Personalized search results definitely affect the importance of ranking as a metric for search engine optimization and from one point of view, they can be considered dead as a reliable metric. After all if everyone gets a different result, ranking number one for a keyword becomes virtually meaningless. However, that doesn’t mean that the content of a website cannot influence its rankings overall.

By focusing on making the pages more relevant to the user, not only can you improve conversion rates, but it could actually lead to better rankings, even in a personalized search world. If a page is well-optimized for a particular search term and users like it, it should rank well in search engine results pages for any user that is truly looking for that product or service, even if your page is not the first one that the user finds and clicks on. By choosing pages that are similarly relevant to yours, all pages that also meet those relevancy standards are boosted in the results. Focusing the optimization of your pages for what your users want is optimizing for rankings in personalized search.

Where the idea of ranking becomes truly obsolete is with the old Black Hat practices of trying to trick search engines into giving a page a high ranking for an irrelevant search term just to get lots of hits to the site. For those of us who have been working on fine tuning our page keyword targeting and content to attract the customers that are looking for us and getting them to convert as customers, personalized search may actually make very little difference. For example, we have noted that unless you are constantly clicking on the same website for a particular search, the rankings that appear based on your search activity in Google are not all that different from what would normally appear, although over time, the sites displayed tend to focus on a particular theme to a greater extent.

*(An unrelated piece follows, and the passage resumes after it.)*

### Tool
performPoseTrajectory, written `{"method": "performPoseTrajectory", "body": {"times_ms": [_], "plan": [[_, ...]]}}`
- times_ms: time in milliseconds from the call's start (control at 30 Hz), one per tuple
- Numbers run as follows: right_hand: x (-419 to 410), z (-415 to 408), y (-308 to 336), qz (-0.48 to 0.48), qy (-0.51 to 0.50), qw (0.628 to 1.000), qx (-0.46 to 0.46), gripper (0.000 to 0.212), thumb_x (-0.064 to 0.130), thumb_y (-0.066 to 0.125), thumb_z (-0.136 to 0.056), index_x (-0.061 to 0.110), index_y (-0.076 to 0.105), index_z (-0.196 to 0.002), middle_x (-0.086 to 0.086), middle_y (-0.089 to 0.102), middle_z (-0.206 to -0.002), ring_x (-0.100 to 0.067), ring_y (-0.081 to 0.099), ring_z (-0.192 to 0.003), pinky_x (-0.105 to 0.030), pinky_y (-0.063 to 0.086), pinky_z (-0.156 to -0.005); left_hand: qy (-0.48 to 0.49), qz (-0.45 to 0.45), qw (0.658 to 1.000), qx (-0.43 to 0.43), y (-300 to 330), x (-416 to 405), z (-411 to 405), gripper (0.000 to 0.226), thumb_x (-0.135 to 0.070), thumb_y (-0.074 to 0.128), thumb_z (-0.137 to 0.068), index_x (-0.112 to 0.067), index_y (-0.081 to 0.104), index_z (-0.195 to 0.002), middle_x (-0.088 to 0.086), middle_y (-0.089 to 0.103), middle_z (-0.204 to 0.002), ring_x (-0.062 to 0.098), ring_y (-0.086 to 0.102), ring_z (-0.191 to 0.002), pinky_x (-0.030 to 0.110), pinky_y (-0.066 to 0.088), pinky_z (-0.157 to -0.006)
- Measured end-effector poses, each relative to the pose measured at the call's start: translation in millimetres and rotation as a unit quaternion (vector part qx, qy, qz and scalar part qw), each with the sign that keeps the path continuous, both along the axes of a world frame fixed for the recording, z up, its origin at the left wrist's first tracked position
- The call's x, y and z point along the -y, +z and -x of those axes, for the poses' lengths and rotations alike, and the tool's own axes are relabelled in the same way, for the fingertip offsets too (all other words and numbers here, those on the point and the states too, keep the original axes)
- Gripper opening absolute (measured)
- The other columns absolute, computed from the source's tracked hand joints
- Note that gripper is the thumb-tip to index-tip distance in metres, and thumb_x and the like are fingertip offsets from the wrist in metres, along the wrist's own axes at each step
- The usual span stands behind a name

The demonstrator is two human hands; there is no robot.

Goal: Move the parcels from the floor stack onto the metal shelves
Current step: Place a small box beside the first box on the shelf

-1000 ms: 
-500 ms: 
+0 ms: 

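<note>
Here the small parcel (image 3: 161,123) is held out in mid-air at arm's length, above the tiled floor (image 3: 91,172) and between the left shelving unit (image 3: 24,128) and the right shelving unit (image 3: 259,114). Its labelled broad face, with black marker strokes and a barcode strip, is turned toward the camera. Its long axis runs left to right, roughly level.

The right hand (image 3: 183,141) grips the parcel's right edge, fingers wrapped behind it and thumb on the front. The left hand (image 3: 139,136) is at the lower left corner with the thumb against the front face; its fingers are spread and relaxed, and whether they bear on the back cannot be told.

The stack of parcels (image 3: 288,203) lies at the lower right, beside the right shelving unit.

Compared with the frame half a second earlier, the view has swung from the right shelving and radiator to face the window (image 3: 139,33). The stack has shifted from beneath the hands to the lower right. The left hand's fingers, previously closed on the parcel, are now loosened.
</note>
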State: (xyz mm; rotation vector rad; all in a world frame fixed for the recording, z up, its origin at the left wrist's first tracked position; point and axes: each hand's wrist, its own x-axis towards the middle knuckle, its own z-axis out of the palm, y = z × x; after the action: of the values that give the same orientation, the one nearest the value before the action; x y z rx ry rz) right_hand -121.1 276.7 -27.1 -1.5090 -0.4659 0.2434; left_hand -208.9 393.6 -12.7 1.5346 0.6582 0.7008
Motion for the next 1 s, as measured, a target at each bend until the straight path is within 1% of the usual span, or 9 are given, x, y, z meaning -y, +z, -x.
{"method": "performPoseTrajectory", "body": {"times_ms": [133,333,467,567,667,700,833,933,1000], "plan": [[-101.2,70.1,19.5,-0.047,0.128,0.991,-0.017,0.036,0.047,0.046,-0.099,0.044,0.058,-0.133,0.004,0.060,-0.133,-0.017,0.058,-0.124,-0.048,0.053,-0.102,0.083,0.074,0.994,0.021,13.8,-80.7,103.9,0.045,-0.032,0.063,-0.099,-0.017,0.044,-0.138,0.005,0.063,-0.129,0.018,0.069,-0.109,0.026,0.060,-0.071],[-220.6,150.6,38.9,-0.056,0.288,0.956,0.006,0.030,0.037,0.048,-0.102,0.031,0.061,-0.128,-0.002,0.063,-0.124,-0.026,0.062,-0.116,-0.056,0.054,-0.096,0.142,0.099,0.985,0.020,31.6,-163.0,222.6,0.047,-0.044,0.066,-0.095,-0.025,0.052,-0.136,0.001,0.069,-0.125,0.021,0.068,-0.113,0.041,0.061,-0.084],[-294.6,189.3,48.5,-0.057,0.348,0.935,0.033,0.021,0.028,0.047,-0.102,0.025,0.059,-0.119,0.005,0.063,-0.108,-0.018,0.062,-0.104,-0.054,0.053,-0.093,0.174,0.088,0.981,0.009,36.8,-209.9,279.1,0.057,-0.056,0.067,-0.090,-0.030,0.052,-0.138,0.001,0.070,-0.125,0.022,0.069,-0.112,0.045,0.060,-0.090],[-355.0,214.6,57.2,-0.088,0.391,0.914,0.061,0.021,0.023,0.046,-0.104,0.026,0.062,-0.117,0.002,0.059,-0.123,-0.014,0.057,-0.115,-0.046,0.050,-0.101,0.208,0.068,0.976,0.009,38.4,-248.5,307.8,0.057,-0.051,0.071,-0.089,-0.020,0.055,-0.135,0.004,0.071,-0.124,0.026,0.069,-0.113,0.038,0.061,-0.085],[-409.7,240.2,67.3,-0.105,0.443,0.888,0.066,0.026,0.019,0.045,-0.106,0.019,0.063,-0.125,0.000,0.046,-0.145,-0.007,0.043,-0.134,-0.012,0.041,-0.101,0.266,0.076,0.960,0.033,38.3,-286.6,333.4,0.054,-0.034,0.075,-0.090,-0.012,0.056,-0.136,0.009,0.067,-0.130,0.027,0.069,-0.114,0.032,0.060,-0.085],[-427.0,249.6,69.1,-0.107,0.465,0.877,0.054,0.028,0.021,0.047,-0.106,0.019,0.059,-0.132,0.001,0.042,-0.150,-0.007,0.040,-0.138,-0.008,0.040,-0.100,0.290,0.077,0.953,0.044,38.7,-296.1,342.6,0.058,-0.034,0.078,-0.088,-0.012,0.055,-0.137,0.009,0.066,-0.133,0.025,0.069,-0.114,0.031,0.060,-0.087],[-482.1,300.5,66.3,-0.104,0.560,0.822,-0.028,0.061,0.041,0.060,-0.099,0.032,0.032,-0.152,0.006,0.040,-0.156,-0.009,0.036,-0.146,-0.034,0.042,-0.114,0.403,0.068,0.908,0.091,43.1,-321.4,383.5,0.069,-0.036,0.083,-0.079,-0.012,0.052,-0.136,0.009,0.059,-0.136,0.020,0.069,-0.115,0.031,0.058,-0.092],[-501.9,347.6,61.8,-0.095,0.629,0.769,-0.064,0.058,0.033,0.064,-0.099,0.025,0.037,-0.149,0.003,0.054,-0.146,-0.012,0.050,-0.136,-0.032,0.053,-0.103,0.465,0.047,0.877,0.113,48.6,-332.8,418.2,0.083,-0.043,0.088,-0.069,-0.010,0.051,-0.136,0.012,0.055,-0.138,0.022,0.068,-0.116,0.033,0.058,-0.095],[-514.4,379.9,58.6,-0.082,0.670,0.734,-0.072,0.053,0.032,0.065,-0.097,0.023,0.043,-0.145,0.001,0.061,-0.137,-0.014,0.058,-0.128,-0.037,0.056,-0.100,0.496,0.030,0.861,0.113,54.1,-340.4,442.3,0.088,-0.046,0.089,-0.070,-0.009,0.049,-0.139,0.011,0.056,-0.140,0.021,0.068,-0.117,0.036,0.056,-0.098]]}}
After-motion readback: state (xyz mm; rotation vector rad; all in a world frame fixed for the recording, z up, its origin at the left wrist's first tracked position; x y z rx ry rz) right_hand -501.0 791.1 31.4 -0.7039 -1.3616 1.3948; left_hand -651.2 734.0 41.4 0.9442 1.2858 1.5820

The average user who clicks on the same site every time is probably just looking for that website in particular, is using search to find it and is essentially just the same as a direct traffic source. Any searcher who is really and truly searching should get roughly the same results as any other user with only minor differences in ranking. In fact, this could even be a boon for some sites where their results are mingled in with other interpretations of the keyword. After all, a search for apples could be fruit or computers. If all the results are personalized for fruit, then a site that might not have appeared on the first page in regular results pages could actually be more prominent in personalized search.

Google’s tracking of user search habits has prompted new speculation about how they may be changing their ranking factors. Some have suggested that they will be taking bounce rate into account — effectively they could be tracking searcher behavior to see if users “bounce” off a link instead of continuing on to explore the site. While this is a compelling notion, the implementation of this would be fraught with difficulties for search engines as David Harry points out in his exhaustive post on the issues surrounding the question of bounce rate as a factor.   While Google would love to be able to find a metric that is less prone to spam than inbound links, bounce rate would be even easier for spammers to manipulate and is unlikely to ever become a serious factor without some kind of measures put into place to control the spamming.

That said, Google can’t help but be tempted by all of the new social network activity. After all, the basic idea behind linking as a measure of site importance was based on popularity — we often refer to those links as a vote of popularity for your site. Compared to linking, social media is a virtual cornucopia of popularity indices. This isn’t all speculation. Google has been reaching out to social media developers with their Open Social API program. This week, their Adwords group sponsored a webinar introducing their marketing partners to social media. It will be interesting to see how these new opportunities affect search engine results and the internet marketing industry in general.

As we have said before, getting visitors to your site requires promotion and keeping them there requires good quality, relevant content that will engage them and maybe even convince them to convert to become a customer. Search engine optimization, in the sense that you are trying to trick a search engine may well be on the way out, but the art of creating good web content and promoting it in a productive way is coming of age. Social media networking and interactive marketing tactics provide creative ways for websites to be found and come to prominence in the new web environment. In the old sense of the acronym, SEO is dead, but in the new world of interactive internet marketing, we’re just getting started.